• DESCRIPTION OF THE TASK
Write out only the lines from the start of the entries up to and including the line with "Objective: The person"; please skip the pictures.

[Data records]
━━━━

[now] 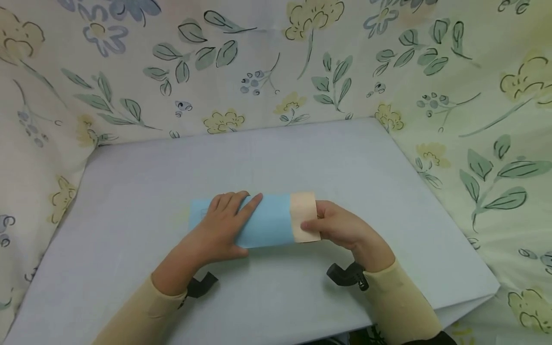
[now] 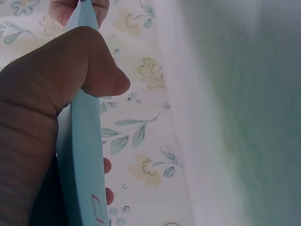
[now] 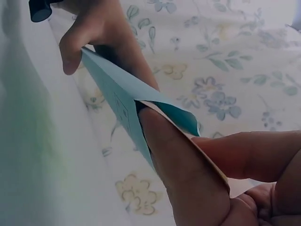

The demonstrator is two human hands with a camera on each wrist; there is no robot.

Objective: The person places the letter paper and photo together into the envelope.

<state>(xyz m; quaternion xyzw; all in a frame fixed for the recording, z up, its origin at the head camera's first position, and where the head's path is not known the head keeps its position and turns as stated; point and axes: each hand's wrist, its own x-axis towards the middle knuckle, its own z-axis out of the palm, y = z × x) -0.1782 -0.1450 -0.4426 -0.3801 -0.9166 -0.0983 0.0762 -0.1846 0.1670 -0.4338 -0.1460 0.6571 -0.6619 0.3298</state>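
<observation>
A light blue envelope (image 1: pixel 271 220) lies sideways between my hands, its peach end flap (image 1: pixel 304 208) pointing right. My left hand (image 1: pixel 217 230) grips the left part across its width, thumb at the near edge and fingers at the far edge. At the right end, my right hand (image 1: pixel 342 227) pinches the peach flap between thumb and fingers. In the right wrist view, one finger (image 3: pixel 181 169) reaches into the gaping mouth of the envelope (image 3: pixel 124 82). Small printed boxes show on its blue face. What the envelope contains, if anything, is hidden.
A white-covered table (image 1: pixel 276 163) spreads beneath the hands. Floral cloth (image 1: pixel 258 57) hangs behind it and along both sides. Black wrist mounts (image 1: pixel 347 275) sit at both cuffs. Dark objects (image 1: pixel 345 338) show below the table's front edge.
</observation>
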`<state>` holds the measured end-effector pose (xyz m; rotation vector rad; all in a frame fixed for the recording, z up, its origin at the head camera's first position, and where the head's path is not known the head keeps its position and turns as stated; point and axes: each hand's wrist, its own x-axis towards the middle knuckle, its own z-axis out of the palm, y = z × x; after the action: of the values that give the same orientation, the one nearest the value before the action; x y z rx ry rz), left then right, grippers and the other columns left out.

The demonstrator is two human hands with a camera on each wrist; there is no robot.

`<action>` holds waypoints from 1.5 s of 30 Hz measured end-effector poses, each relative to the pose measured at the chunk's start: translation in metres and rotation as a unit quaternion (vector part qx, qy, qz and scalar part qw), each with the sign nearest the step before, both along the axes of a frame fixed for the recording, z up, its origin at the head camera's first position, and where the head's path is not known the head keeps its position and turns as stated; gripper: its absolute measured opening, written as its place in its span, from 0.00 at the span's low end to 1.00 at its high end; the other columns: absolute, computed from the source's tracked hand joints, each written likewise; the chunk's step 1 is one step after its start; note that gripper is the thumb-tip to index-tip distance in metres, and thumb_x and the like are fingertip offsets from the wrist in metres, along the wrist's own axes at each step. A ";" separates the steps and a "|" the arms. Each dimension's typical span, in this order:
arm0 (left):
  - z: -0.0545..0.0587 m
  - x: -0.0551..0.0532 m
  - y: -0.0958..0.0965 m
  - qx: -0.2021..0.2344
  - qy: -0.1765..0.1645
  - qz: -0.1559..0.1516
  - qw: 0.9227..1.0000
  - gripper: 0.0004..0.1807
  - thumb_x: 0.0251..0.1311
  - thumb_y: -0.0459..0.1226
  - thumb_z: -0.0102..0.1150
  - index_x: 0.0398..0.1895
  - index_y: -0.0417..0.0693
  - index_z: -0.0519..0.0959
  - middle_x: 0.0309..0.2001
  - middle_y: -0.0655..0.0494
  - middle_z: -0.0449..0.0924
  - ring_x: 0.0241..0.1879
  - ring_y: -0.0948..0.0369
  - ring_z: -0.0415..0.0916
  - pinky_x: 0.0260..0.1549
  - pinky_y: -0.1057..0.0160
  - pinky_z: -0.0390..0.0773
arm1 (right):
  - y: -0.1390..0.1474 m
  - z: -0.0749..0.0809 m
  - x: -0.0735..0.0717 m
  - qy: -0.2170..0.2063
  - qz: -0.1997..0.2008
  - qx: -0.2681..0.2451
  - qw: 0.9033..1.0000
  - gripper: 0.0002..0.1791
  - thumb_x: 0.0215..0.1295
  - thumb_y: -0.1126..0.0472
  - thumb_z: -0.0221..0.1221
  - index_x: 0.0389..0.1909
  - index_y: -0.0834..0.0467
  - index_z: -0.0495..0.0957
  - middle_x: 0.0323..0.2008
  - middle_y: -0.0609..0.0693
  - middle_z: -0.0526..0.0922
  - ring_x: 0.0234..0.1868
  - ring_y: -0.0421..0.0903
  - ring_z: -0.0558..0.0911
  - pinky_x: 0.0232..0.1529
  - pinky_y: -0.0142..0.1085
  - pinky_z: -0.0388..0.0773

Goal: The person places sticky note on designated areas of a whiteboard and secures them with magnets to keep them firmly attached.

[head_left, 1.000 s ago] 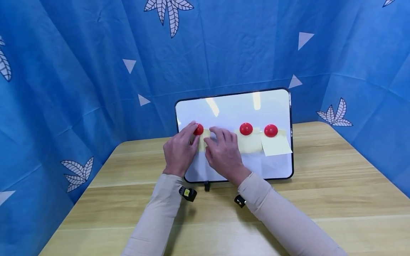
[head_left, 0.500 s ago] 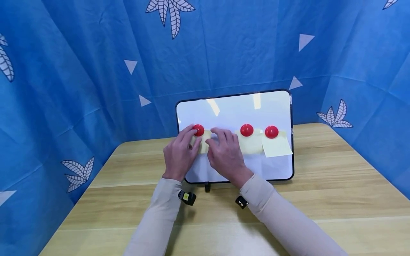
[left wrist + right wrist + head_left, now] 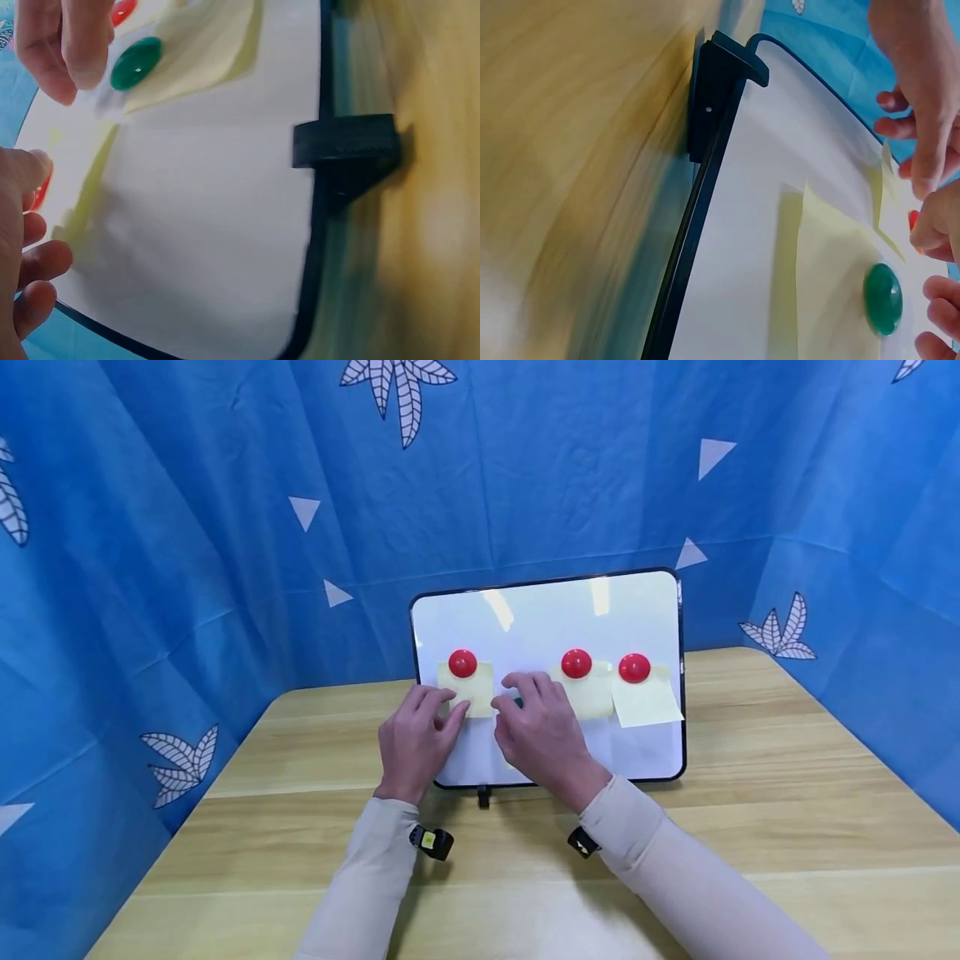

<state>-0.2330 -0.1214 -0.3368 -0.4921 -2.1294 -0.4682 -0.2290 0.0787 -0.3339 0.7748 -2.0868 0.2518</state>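
Note:
A white magnetic board stands upright on the wooden table. Three red magnets pin yellow notes to it: the left red magnet on the left note, and the other two to the right. My left hand hovers at the left note's lower corner, fingers relaxed. My right hand covers a fourth note pinned by a green magnet. Its fingertips sit just beside that magnet without gripping it. The green magnet shows bare in the right wrist view too.
Blue patterned cloth walls the table at the back and on both sides. A black foot clip props the board's bottom edge. Bare table lies in front of the board and to its right.
Both hands have drawn down and back from the left red magnet. The left note and its magnet now show fully, and the right hand has shifted slightly right.

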 end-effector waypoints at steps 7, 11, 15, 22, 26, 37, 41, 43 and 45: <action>-0.011 0.001 -0.006 0.004 -0.001 0.005 1.000 0.13 0.58 0.44 0.72 0.38 0.44 0.85 0.33 0.52 0.79 0.22 0.60 0.76 0.21 0.64 0.78 | 0.006 -0.003 0.006 -0.013 0.005 0.003 1.000 0.15 0.52 0.55 0.72 0.38 0.59 0.85 0.48 0.59 0.81 0.48 0.56 0.77 0.42 0.45 0.79; -0.015 0.004 -0.009 0.003 0.008 -0.002 1.000 0.11 0.59 0.42 0.71 0.35 0.43 0.85 0.30 0.52 0.78 0.21 0.60 0.75 0.21 0.64 0.77 | 0.010 -0.004 0.010 -0.012 0.006 0.009 1.000 0.14 0.54 0.55 0.70 0.37 0.59 0.85 0.46 0.59 0.81 0.46 0.56 0.77 0.41 0.46 0.78; -0.018 0.004 -0.010 0.006 0.021 -0.016 1.000 0.09 0.60 0.40 0.69 0.31 0.42 0.84 0.28 0.52 0.79 0.20 0.60 0.74 0.19 0.65 0.77 | 0.016 -0.003 0.015 -0.011 0.006 0.006 1.000 0.10 0.56 0.56 0.67 0.34 0.59 0.84 0.43 0.58 0.80 0.45 0.57 0.77 0.40 0.47 0.77; -0.015 0.006 -0.013 0.022 0.029 -0.030 0.999 0.10 0.62 0.39 0.66 0.29 0.41 0.83 0.26 0.51 0.78 0.19 0.60 0.73 0.18 0.63 0.77 | 0.030 0.001 0.027 -0.037 -0.008 0.019 0.999 0.10 0.56 0.57 0.68 0.34 0.59 0.84 0.42 0.56 0.81 0.44 0.55 0.77 0.40 0.46 0.78; -0.014 0.007 -0.019 0.033 0.032 -0.028 0.999 0.11 0.64 0.39 0.64 0.28 0.41 0.83 0.26 0.51 0.78 0.20 0.59 0.75 0.18 0.62 0.77 | 0.039 0.004 0.032 -0.044 -0.010 0.025 0.999 0.11 0.53 0.57 0.70 0.33 0.59 0.85 0.42 0.56 0.82 0.43 0.55 0.78 0.39 0.46 0.79; -0.016 0.008 -0.030 0.039 0.047 -0.022 0.998 0.10 0.63 0.37 0.63 0.26 0.41 0.81 0.25 0.51 0.77 0.19 0.58 0.74 0.17 0.61 0.76 | 0.055 0.006 0.035 -0.076 -0.011 0.023 0.997 0.13 0.52 0.57 0.71 0.37 0.59 0.86 0.43 0.56 0.83 0.44 0.55 0.79 0.43 0.47 0.78; -0.017 0.010 -0.029 0.039 0.041 -0.028 0.998 0.09 0.62 0.37 0.64 0.26 0.42 0.82 0.23 0.52 0.77 0.19 0.58 0.74 0.17 0.61 0.76 | 0.060 0.010 0.034 -0.072 -0.012 0.021 0.997 0.13 0.52 0.57 0.71 0.36 0.59 0.86 0.42 0.57 0.83 0.43 0.55 0.79 0.41 0.47 0.79; -0.017 0.011 -0.027 0.039 0.035 -0.031 0.998 0.08 0.61 0.37 0.65 0.27 0.42 0.82 0.23 0.52 0.78 0.19 0.59 0.74 0.17 0.61 0.76 | 0.063 0.012 0.034 -0.071 -0.014 0.021 0.997 0.13 0.52 0.57 0.71 0.36 0.60 0.86 0.41 0.57 0.84 0.43 0.55 0.79 0.40 0.47 0.79; -0.017 0.012 -0.025 0.033 0.029 -0.036 0.998 0.08 0.60 0.36 0.67 0.27 0.42 0.83 0.23 0.52 0.79 0.19 0.59 0.75 0.18 0.61 0.77 | 0.067 0.013 0.035 -0.071 -0.018 0.022 0.997 0.13 0.52 0.57 0.72 0.36 0.60 0.86 0.40 0.56 0.84 0.42 0.55 0.80 0.40 0.48 0.79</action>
<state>-0.2208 -0.1467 -0.3536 -0.5394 -2.0388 -0.5567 -0.1943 0.1453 -0.3207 0.7633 -2.2437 0.2485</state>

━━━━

• OUTPUT OF THE TASK
[now] 
[now] 
[now] 

The demonstrator is two human hands with a camera on each wrist; there is no robot.

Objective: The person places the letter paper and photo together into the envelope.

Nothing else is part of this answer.